NGINX has the support recently, but the maturity was a concern. Also, configuring NGINX seems a little intimidating (which I know might not be so true). Last but not least, and for what it’s worth, out-of-the-box, HAProxy’s stat page carries much more in-depth information than that of free-version of NGINX.
Upon receiving the stats stream, HAProxy was supposed to send that to different Influx-relays in a load-balanced fashion.

So, here’s my rough plan.

collector-agent → HAProxy → (50/50 load-balanced) → Influx-relay → (multiplexed) → 2 InfluxDB instances

Now, each one of the received data is to go to both of the InfluxDB instances, or at least to one in case of failure (or, overload per se) of any the relays or Influx instances. Also, I have chosen to keep Influx-relays deployed as Dockerized and kept HAProxy and InfluxDB instances running as native services. Of course, you can Dockerize HAProxy and InfluxDB, too.

Read¶

As I’ve already noted in the section that reading the data, meaning to fetch data to visualize on Grafana end, will happen rarely and sporadically; only to investigate alarms or any other client-side performance issues.
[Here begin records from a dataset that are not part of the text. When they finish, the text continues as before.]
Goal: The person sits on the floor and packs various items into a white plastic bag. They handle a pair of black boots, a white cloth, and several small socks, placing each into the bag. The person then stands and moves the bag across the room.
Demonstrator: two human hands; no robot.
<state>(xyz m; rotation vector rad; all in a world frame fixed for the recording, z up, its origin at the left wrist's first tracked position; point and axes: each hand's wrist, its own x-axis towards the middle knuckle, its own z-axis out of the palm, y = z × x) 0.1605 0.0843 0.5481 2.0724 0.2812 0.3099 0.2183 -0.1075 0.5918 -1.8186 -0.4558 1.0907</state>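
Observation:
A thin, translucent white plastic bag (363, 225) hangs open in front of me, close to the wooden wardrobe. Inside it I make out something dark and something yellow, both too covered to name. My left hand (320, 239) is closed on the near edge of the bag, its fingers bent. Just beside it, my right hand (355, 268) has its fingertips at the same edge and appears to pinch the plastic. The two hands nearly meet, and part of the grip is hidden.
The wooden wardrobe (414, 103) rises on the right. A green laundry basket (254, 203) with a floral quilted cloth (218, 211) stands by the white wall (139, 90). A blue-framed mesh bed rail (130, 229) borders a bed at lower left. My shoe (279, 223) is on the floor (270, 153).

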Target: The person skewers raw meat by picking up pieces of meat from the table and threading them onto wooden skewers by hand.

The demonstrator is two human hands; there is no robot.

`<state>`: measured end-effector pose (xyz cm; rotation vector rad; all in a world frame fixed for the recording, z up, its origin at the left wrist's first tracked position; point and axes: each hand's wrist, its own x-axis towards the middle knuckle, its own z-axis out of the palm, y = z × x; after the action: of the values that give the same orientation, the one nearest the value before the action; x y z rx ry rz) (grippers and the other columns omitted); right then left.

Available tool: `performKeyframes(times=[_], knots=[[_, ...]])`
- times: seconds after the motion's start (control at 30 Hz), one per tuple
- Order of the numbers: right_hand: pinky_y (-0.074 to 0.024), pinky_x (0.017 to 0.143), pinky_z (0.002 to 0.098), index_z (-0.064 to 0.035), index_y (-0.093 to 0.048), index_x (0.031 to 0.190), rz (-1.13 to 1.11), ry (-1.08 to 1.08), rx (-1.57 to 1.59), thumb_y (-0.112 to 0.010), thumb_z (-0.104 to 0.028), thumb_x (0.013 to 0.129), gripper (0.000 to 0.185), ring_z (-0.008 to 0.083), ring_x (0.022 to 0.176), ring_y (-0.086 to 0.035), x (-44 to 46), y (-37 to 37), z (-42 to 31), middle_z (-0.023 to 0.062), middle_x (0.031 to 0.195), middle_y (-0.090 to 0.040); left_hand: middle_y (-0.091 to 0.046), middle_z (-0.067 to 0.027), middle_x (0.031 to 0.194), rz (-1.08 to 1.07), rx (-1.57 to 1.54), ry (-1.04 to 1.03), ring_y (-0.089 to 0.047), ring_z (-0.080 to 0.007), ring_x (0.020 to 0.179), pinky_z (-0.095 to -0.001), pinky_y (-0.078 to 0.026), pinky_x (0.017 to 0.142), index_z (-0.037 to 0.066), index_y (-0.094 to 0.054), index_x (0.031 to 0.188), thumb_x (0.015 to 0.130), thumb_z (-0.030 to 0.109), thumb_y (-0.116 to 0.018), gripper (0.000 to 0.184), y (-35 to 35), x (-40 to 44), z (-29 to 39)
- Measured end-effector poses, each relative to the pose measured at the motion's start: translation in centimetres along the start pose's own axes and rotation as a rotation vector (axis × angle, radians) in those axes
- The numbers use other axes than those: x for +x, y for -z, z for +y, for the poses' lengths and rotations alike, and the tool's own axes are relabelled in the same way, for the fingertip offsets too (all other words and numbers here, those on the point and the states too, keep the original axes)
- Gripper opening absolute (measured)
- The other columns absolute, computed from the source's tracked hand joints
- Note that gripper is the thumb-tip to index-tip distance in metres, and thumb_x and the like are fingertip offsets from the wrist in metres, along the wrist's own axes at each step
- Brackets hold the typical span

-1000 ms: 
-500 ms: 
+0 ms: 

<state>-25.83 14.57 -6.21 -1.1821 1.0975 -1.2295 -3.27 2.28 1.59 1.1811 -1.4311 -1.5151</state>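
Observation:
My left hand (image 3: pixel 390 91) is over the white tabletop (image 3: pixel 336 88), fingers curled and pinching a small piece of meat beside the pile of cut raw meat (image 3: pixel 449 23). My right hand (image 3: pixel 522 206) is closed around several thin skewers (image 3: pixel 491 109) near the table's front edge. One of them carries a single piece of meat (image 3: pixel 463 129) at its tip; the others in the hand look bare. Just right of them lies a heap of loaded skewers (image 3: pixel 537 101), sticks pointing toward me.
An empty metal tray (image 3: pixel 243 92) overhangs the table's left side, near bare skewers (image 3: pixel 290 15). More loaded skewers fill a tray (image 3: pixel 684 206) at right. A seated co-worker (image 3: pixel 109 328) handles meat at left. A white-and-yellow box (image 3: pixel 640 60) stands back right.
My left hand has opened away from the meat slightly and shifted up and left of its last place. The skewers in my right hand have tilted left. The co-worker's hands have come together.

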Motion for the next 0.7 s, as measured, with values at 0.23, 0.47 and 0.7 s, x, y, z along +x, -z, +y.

So, the read requests, reaching the HAProxy end, needed not much routing, other than directly to InfluxDB itself. Still, to better distribute the load I decided to load-balance it 50/50 basis.

Ports¶

As all the READ requests are routed through HAProxy running on each of the instances, to the external world only HAProxy’s port should be opened for this purpose.
On the other hand, for WRITE requests, InfluxDBs are receiving data from relays, one of its own instance and another one on other instance, so InfluxDB should listen on its own port for WRITE requests only. But, this must be accessible only from own VPS zone, but not open to the outside world.
In case of HAProxy as well as InfluxDB, you can use the default ports, obviously, which is 8086 & 8088 respectively. Or, you can choose to go for other ports (security through obfuscation). Your call. In this writing, I’ll go with the defaults.

Authentication, SSL¶

You can configure SSL with your own server certificates through the HAProxy configs. You can even go for SSL from the relays to InfluxDB writes. If your sender hosts are connecting to your HAProxy through public internet, you should at least go for password-based authentication, better to utilize SSL. However, for brevity’s sake, I’ll skip them in this post.

**Note: * Please bear in mind, this is an “in-progress” post; prematurely published to force me to work on it. I have the plan to add all the necessary configurations & commands, that I used, here.